Cette rapidité d’exécution permet de se demander si ce n’était pas le but principal recherché. Personne ne pouvait ignorer le passé récent qui avait poussé la Russie à mettre en garde les pays de l’OTAN sur ce qu’elle considérait comme « des lignes rouges » dont le franchissement entraînerait une réplique. Le rapprochement ostensible de l’Ukraine vers l’OTAN, la non-application des accords de Minsk, le bombardement allant crescendo du Dombass par l’artillerie ukrainienne et peut-être d’autres actions postérieures, rendaient quasi-inévitable ce conflit militaire.Toujours est-il que cette guerre a fait émerger un clivage, probablement préexistant à la surface de la planète, entre l’Occident et le reste du monde. En voulant provoquer la chute de l’économie russe, pensant que cela entraînerait celle du régime de Poutine et leur permettrait de « mettre au pas » la Russie, les financiers internationaux ont fait « jaillir le diable hors de sa boîte ». D’autant plus que le coup se voulait « à double détente » car ils ne pouvaient ignorer la dépendance de l’Union Européenne aux produits énergétiques fournis par la Russie. Ils gagnaient ainsi sur les deux tableaux.

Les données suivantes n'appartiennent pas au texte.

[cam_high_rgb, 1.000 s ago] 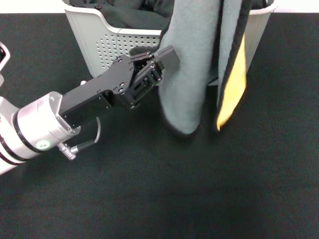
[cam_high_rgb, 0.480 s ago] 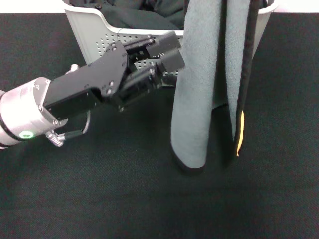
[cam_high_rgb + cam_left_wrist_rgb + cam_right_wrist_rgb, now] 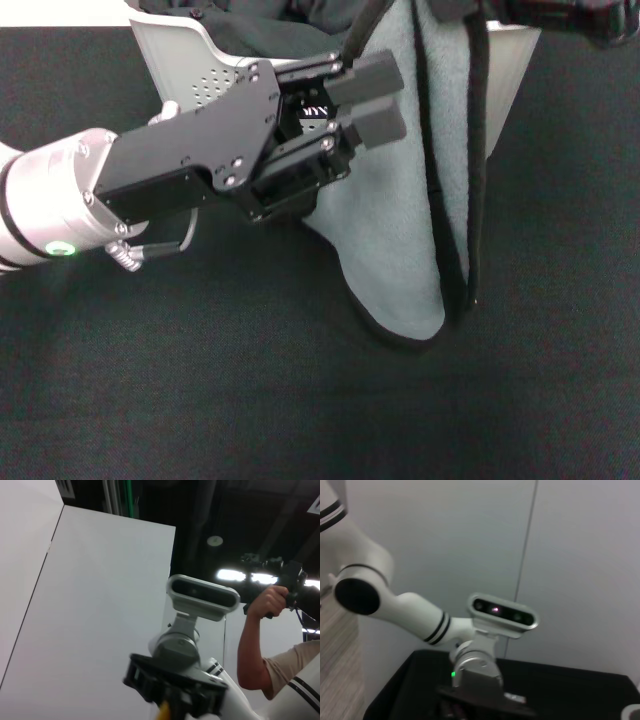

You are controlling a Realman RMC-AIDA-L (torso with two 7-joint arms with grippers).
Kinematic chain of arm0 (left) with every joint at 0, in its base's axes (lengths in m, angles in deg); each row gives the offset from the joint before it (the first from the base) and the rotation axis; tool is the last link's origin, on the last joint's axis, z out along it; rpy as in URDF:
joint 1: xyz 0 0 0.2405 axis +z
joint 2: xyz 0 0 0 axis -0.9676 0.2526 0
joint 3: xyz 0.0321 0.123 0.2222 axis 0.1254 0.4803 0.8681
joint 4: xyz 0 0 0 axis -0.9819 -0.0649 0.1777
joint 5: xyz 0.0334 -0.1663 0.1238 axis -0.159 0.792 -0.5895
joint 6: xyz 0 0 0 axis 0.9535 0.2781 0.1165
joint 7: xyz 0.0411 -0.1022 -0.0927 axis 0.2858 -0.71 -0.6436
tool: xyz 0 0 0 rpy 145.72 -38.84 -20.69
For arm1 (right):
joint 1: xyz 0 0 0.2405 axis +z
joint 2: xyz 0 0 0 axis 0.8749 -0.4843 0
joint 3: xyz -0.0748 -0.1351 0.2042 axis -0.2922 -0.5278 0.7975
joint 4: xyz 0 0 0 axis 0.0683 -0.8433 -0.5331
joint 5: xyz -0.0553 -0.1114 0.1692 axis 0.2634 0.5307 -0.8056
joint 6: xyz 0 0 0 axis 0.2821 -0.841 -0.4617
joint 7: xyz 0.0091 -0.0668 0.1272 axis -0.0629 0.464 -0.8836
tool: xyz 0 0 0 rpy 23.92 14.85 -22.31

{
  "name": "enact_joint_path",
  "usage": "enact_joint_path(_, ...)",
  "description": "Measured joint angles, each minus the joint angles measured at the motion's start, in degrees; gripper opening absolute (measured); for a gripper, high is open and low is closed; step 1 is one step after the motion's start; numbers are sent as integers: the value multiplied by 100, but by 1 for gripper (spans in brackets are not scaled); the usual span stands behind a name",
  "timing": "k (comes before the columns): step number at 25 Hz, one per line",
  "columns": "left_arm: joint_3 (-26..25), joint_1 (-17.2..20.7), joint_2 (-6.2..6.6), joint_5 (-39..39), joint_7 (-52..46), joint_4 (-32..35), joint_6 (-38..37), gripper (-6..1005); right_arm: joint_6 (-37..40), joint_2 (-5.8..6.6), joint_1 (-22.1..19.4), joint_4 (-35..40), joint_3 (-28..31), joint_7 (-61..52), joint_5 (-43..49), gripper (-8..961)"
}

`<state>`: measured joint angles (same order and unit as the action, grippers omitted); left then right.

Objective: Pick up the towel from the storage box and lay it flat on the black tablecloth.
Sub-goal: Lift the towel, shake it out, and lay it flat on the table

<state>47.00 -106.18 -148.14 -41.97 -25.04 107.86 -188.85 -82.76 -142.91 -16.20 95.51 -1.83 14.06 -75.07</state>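
The left gripper (image 3: 378, 98), its 2 fingers parted and holding nothing, reaches toward 2 o'clock against the hanging towel (image 3: 405, 215). The right gripper (image 3: 560, 15), seemingly clamped on the towel's top at 1 o'clock, suspends it over the tablecloth (image 3: 300, 400). Next: pinch an edge, spread it. The box (image 3: 190, 60) holds dark fabric (image 3: 250, 25).
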Motion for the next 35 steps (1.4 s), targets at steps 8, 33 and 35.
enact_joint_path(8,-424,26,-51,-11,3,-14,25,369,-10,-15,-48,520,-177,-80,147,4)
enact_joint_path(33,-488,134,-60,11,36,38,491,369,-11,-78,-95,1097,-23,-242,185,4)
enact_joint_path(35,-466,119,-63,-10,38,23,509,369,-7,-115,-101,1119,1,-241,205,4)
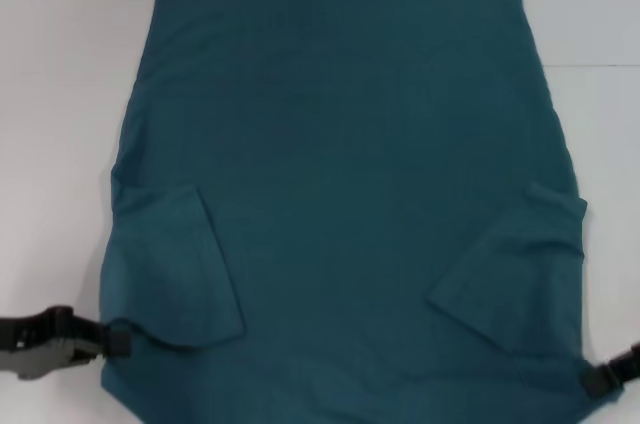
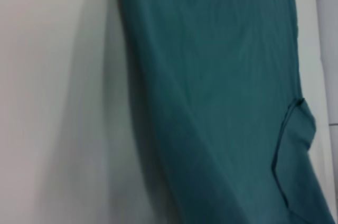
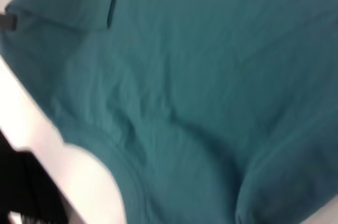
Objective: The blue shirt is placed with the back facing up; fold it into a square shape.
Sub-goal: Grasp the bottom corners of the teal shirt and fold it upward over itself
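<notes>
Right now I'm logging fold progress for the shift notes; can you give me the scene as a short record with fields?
garment: blue shirt, spread flat on the white table
sleeves: both folded inward onto the body
left gripper: at the shirt's near left corner, touching its edge
right gripper: at the shirt's near right corner, at its edge
fold state: not yet square; body still at full length

Plain white table [image 1: 60, 94] under soft, even light, a faint seam along its far right side.
</notes>
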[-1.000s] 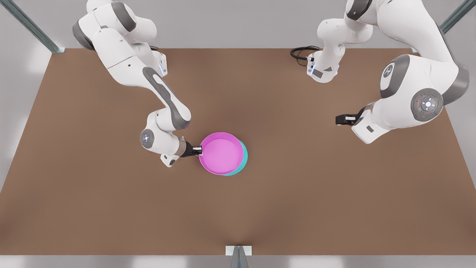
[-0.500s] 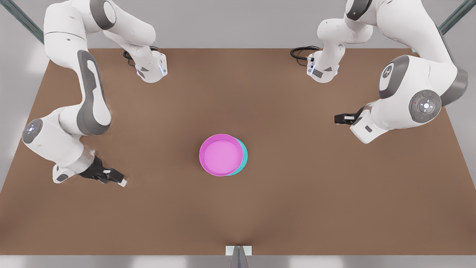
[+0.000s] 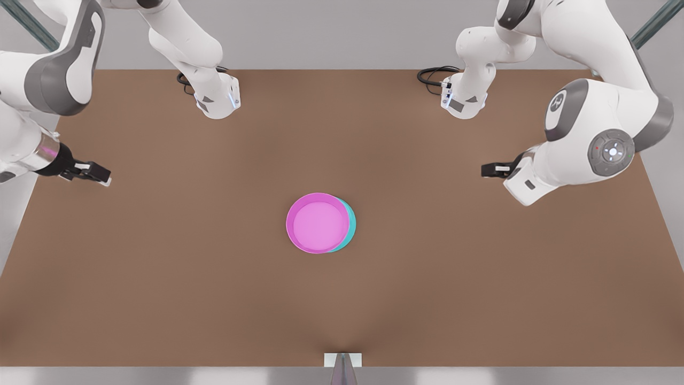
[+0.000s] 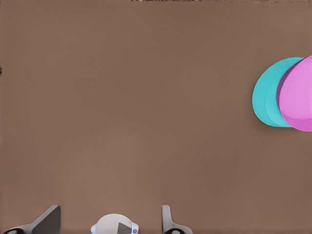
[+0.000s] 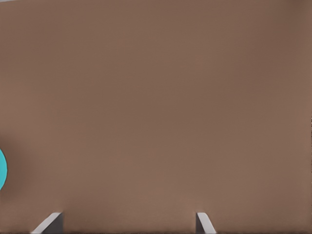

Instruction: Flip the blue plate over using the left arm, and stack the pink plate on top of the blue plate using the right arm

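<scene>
The right gripper (image 3: 105, 178) hung spread and empty at the front view's left edge, and the left gripper (image 3: 485, 170) waited likewise at the right. At centre frame the pink plate (image 3: 317, 222) sat offset on the blue plate (image 3: 350, 227). Both looked light, stiff and slick, best pinched at the rim.

A brown table (image 3: 214, 299) spans the scene, black cables (image 3: 430, 75) coiled at its far edge

Bench (image 3: 214, 278) matt brown, smooth; pink plate (image 3: 316, 222) and blue plate (image 3: 350, 224) smooth, plastic-looking, faintly satin.
</scene>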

On peut se demander pourquoi les pays de l’Union Européenne n’ont pas réagi et accepté sans protester ces sanctions qui se retournent contre elle. D’autant plus que cette vision s’est révélée inexacte car la Russie avait vraisemblablement anticipé ces sanctions et disposait d’autres débouchés, notamment vers l’Asie, de ses produits. Les principales victimes sont donc les pays de l’UE, ce qui est pour le moins paradoxal.

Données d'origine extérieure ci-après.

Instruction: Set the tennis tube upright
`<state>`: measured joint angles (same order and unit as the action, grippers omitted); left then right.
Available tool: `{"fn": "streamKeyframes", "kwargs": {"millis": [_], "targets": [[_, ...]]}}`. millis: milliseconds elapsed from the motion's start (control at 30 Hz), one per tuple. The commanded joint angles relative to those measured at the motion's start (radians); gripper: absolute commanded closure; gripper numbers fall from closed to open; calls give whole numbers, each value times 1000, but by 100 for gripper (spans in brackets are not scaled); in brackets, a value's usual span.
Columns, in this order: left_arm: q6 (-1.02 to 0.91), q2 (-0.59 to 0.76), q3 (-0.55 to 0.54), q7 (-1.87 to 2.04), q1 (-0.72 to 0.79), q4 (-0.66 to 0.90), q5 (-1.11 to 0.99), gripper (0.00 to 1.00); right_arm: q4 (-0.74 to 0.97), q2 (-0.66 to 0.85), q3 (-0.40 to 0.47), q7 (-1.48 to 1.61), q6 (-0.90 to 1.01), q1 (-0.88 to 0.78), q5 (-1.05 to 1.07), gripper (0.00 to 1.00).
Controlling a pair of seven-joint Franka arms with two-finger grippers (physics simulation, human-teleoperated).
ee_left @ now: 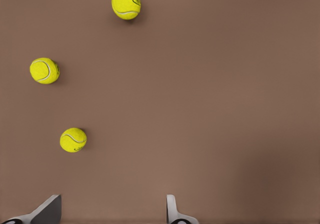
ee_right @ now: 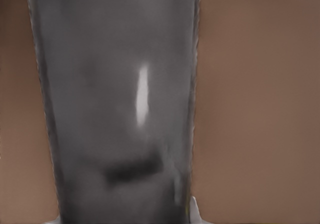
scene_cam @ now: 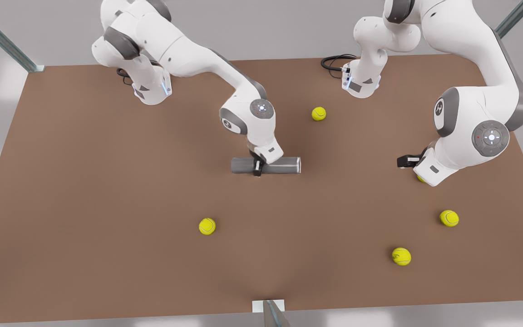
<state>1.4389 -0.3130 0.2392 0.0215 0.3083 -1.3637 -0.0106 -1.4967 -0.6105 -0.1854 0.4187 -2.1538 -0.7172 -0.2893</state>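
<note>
1. On the front view's left, the brown tabletop point(scene_cam: 84, 181) is bare apart from one yellow-green tennis ball point(scene_cam: 207, 226) lying nearer the camera edge.
2. Near the middle, the slim grey metallic tennis tube point(scene_cam: 284, 165) lies on its side, its long axis running across the front view. The right gripper point(scene_cam: 257, 170) is down on it, a little toward the end on the front view's left. In the right wrist view the tube's grey wall point(ee_right: 120, 109) sits close under the camera, with a fingertip point(ee_right: 194, 210) just beside one flank. The fingers look closed across the tube's width, though the contact itself is partly hidden.
3. The tube is probably light, stiff and thin-walled. Its glossy skin could slip, and it would roll if released. A hold across the width near one end should let it pivot onto its base; which end is the mouth I cannot tell.
4. Behind and to the right of the tube lies a second ball point(scene_cam: 318, 113), well apart from it.
5. On the front view's right, the left gripper point(scene_cam: 418, 175) waits above the tabletop. Its fingers point(ee_left: 175, 211) stand apart and hold nothing, with three balls point(ee_left: 73, 140) nearby.
</note>
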Motion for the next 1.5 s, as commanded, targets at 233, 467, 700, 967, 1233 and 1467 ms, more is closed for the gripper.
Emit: {"fn": "streamKeyframes", "kwargs": {"millis": [233, 467, 700, 967, 1233, 1467], "targets": [[5, -14, 0, 0, 2, -6, 0, 0, 368, -296, 11, 9, 15, -114, -5, 28], [5, -18, 0, 0, 0, -6, 1, 0, 512, -416, 54, 11, 0, -166, -2, 0], [3, -18, 0, 2, 0, -6, 3, 0, 516, -264, 44, 6, 244, -96, 150, 0], [319, 67, 75, -210, -58, -636, 656, 0, 44, 314, 63, -377, 552, 562, 131, 0], [586, -34, -34, -540, -61, -822, 1110, 0, 190, 324, 58, -544, 703, 538, -10, 0], [586, -103, -74, -745, -124, -801, 1127, 0, 180, 291, 58, -630, 816, 455, -82, 0]]}}
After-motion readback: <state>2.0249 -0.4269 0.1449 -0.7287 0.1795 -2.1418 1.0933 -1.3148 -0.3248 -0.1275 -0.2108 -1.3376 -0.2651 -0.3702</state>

En outre, l’exclusion de la Russie du programme SWIFT, utilisé pour les règlements internationaux, n’a pas eu les effets escomptés en raison de l’utilisation du système SPFS déjà existant qui ne demandait qu’à être développé et c’est ce qui se passe.

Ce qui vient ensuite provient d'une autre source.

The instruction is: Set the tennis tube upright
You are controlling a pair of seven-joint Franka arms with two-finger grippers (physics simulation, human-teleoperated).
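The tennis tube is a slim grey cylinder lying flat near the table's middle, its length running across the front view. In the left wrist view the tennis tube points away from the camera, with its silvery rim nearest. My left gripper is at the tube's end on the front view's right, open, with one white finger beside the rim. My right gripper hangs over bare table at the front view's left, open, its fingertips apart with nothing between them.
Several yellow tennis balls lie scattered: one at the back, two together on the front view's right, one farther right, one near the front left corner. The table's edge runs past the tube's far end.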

Enfin, ces sanctions ont fourni le moment propice pour envisager une nouvelle monnaie pour le commerce internationale qui, elle, posséderait une réelle valeur intrinsèque, lui conférant ainsi une stabilité supérieure à n’importe quelle monnaie fiduciaire.

De ce point de vue, la guerre en Ukraine a considérablement diminué l’emploi du dollar pour les échanges internationaux, notamment en Asie. Le grand gagnant est visiblement le Huan, monnaie chinoise, qui se taille la part du lion dans ces échanges. D’autres pays, comme le Brésil, l’Arabie Saoudite, l’Afrique du Sud, l’Iran et un certain nombre d’autres, ont accepté de commercer dans leurs monnaies respectives et ce mouvement s’amplifie. Il n’y a plus guère que les pays occidentaux ou qui se rattachent directement au dollar et qui n’ont pas (ou pas encore) bougé.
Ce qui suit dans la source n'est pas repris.